Socat new DH modulus posted February 2016

On February 1st 2016, a security advisory was posted to Openwall by a Socat developer: Socat security advisory 7 - Created new 2048bit DH modulus

In the OpenSSL address implementation the hard coded 1024 bit DH p parameter was not prime. The effective cryptographic strength of a key exchange using these parameters was weaker than the one one could get by using a prime p. Moreover, since there is no indication of how these parameters were chosen, the existence of a trapdoor that makes possible for an eavesdropper to recover the shared secret from a key exchange that uses them cannot be ruled out.
A new prime modulus p parameter has been generated by Socat developer using OpenSSL dhparam command.
In addition the new parameter is 2048 bit long.

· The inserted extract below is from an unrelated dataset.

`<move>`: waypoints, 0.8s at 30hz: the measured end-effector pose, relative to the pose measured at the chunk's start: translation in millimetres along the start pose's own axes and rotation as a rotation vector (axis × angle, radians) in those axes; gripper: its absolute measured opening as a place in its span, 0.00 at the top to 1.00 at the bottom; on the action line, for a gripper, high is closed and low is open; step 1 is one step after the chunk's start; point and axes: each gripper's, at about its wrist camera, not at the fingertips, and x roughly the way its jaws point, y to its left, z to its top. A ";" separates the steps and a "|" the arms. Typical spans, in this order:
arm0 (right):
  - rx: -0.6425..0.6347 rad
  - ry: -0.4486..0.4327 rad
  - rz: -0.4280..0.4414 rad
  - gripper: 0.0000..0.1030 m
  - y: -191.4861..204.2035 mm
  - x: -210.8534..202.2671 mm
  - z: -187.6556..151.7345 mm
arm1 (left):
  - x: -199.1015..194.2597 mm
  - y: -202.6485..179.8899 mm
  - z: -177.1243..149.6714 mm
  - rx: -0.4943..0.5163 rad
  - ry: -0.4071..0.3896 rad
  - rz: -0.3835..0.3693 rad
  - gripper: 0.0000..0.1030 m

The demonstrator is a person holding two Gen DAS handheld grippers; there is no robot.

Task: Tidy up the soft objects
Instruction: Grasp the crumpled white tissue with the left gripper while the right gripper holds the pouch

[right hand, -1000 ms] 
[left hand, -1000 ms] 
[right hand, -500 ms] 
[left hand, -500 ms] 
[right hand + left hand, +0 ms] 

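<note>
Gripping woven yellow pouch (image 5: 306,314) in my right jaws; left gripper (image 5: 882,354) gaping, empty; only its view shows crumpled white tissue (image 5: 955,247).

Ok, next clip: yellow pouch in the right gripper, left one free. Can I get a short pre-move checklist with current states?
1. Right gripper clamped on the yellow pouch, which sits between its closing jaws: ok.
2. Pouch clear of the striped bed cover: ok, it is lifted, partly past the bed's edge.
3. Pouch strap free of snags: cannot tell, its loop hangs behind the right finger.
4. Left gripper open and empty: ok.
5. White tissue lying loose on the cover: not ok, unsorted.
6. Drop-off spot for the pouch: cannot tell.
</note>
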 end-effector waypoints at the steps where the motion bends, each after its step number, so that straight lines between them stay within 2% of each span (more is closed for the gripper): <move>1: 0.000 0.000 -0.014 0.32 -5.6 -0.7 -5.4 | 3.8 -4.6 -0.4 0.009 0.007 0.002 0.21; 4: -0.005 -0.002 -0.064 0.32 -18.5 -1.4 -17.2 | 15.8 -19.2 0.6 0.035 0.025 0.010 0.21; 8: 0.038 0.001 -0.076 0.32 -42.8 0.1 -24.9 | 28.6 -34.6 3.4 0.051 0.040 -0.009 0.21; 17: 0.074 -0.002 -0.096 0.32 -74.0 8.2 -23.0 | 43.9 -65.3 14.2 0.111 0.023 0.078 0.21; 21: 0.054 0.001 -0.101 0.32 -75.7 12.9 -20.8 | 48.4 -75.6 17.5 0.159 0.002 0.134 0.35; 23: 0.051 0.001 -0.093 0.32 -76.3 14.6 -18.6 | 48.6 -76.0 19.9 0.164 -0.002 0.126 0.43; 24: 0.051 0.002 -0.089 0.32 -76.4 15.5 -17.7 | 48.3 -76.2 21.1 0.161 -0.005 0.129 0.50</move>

This is a pretty weird message with a Juniper feeling to it.

Socat's README tells us that you can use their free software to setup an encrypted tunnel for data transfer between two peers.

Looking at the commit logs you can see that they used a 512 bits Diffie-Hellman modulus until last year (2015) january when it was replaced with a 1024 bits one.

Socat did not work in FIPS mode because 1024 instead of 512 bit DH prime is required. Thanks to Zhigang Wang for reporting and sending a patch.

The person who pushed the commit is Gerhard Rieger who is the same person who fixed it a year later. In the comment he refers to Zhigang Wang, an Oracle employee at the time who has yet to comment on his mistake.

The new DH modulus

There are a lot of interesting things to dig into now. One of them is to check if the new parameter was generated properly.

It is a prime. Hourray! But is it enough?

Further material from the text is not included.